Task instructions
From top to bottom, print the listing word for word and skip any pictures it contains.

Data extract

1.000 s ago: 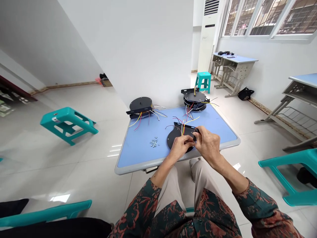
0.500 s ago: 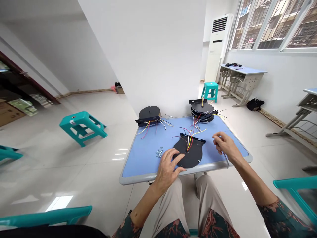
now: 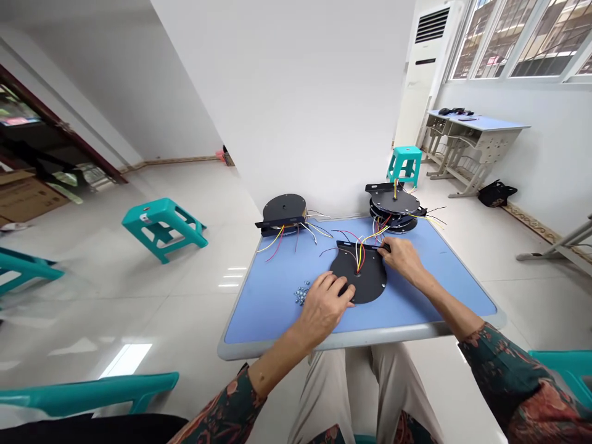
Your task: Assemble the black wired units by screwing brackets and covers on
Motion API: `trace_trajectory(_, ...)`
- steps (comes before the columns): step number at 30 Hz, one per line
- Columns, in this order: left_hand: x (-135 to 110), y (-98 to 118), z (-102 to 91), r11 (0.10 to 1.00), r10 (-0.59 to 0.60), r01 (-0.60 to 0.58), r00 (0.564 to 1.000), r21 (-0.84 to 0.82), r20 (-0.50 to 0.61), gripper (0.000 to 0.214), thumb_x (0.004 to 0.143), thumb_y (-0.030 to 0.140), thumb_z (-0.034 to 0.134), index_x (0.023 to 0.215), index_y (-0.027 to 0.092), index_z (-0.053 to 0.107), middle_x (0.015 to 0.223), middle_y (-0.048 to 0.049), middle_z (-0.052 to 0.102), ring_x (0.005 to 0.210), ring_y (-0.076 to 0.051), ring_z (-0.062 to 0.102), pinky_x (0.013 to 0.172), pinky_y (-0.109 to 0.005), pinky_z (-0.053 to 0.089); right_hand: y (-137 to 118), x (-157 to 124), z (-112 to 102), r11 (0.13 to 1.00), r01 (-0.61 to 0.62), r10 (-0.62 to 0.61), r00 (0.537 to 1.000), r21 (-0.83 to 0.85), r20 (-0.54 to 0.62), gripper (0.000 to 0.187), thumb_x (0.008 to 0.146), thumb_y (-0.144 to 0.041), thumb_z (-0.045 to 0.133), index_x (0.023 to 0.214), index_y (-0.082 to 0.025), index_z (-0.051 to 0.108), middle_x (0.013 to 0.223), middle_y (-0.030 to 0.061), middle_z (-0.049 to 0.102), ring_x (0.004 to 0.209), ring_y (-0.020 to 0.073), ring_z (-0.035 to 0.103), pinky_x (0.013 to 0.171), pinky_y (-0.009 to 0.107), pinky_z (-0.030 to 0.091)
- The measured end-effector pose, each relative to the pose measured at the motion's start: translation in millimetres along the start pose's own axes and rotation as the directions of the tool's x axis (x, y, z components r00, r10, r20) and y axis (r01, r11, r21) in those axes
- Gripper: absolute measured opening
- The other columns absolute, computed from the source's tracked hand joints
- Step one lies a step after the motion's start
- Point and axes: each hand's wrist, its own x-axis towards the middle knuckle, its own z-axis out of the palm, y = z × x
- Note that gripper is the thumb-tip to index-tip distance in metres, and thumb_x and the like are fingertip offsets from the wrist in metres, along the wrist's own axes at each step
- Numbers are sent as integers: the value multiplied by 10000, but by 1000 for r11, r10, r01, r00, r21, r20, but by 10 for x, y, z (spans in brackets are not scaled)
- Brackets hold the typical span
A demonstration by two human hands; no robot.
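Bearing down on a round matte-black metal plate (image 3: 370, 287) with the bare left hand (image 3: 321, 311), fingers lightly curled over the plate's near side, clenching nothing, only pinning it to a light-blue table top with a grey rim (image 3: 259, 345). Reaching across with the bare right hand (image 3: 402, 259), fingertips closing against the straight black bracket (image 3: 356, 246) along the plate's far edge; possibly pinching something small there, but the fingers are hiding it, so no firm call on that grip. Keeping the plate lying flat near the table's front edge, with yellow and red wires (image 3: 359, 262) rising from its centre. Glinting just left of the plate, a small scatter of silver screws (image 3: 301, 294). Sitting farther back on the table, a stack of black wired discs (image 3: 394, 200) and a single black wired disc (image 3: 284, 208). Showing no brand, label or readable writing on any of these parts.
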Motion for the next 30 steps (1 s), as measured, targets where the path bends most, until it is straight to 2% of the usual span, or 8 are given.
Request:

Response area
1.000 s ago: 
0.500 s ago: 
now: 
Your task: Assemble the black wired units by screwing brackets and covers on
Motion API: `trace_trajectory(_, ...)`
- steps (comes before the columns): step number at 30 Hz, one per line
- Columns, in this order: left_hand: x (-135 to 110), y (-98 to 118), z (-102 to 91), r11 (0.10 to 1.00), r10 (-0.59 to 0.60), r01 (-0.60 to 0.58), r00 (0.564 to 1.000), r21 (-0.84 to 0.82), r20 (-0.50 to 0.61), gripper (0.000 to 0.214), thumb_x (0.004 to 0.143), thumb_y (-0.030 to 0.140), thumb_z (-0.034 to 0.134), index_x (0.023 to 0.215), index_y (-0.027 to 0.092), index_z (-0.053 to 0.107), middle_x (0.015 to 0.223), middle_y (-0.048 to 0.049), middle_z (-0.052 to 0.102), ring_x (0.005 to 0.210), ring_y (-0.076 to 0.051), ring_z (-0.062 to 0.102), pinky_x (0.013 to 0.172), pinky_y (-0.109 to 0.005), pinky_z (-0.053 to 0.089); right_hand: y (-137 to 118), x (-157 to 124), z (-112 to 102), r11 (0.13 to 1.00), r01 (-0.61 to 0.62), r10 (-0.62 to 0.61), r00 (0.537 to 1.000), r21 (-0.83 to 0.85), r20 (-0.54 to 0.62), gripper (0.000 to 0.187), thumb_x (0.008 to 0.146), thumb_y (-0.144 to 0.041), thumb_z (-0.045 to 0.133), index_x (0.023 to 0.214), index_y (-0.082 to 0.025), index_z (-0.051 to 0.108), middle_x (0.013 to 0.223), middle_y (-0.030 to 0.061), middle_z (-0.049 to 0.102), ring_x (0.004 to 0.209), ring_y (-0.020 to 0.073), ring_z (-0.035 to 0.103), pinky_x (0.013 to 0.171), pinky_y (-0.009 to 0.107), pinky_z (-0.030 to 0.091)
- The measured end-effector pose, each relative to the pose measured at the motion's start: translation in millimetres along the start pose's own axes and rotation as the directions of the tool's x axis (x, y, z components r00, r10, r20) and y axis (r01, r11, r21) in those axes
- Gripper: absolute measured opening
- The other columns absolute, computed from the source's tracked hand joints
- Step one lies a step after the motion's start
- Point and axes: each hand's wrist, its own x-axis towards the middle knuckle, its own z-axis out of the palm, y = z × x
- Note that gripper is the thumb-tip to index-tip distance in metres, and thumb_x and the like are fingertip offsets from the wrist in metres, along the wrist's own axes at each step
- Numbers are sent as integers: the value multiplied by 10000, but by 1000 for r11, r10, r01, r00, r21, r20, but by 10 for x, y, z (spans in brackets are not scaled)
- Brackets hold the typical span
A demonstration by two human hands; no robot.
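Bearing down on a round matte-black metal plate (image 3: 370, 287) with the bare left hand (image 3: 321, 311), fingers lightly curled over the plate's near side, clenching nothing, only pinning it to a light-blue table top with a grey rim (image 3: 259, 345). Reaching across with the bare right hand (image 3: 402, 259), fingertips closing against the straight black bracket (image 3: 356, 246) along the plate's far edge; possibly pinching something small there, but the fingers are hiding it, so no firm call on that grip. Keeping the plate lying flat near the table's front edge, with yellow and red wires (image 3: 359, 262) rising from its centre. Glinting just left of the plate, a small scatter of silver screws (image 3: 301, 294). Sitting farther back on the table, a stack of black wired discs (image 3: 394, 200) and a single black wired disc (image 3: 284, 208). Showing no brand, label or readable writing on any of these parts.
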Motion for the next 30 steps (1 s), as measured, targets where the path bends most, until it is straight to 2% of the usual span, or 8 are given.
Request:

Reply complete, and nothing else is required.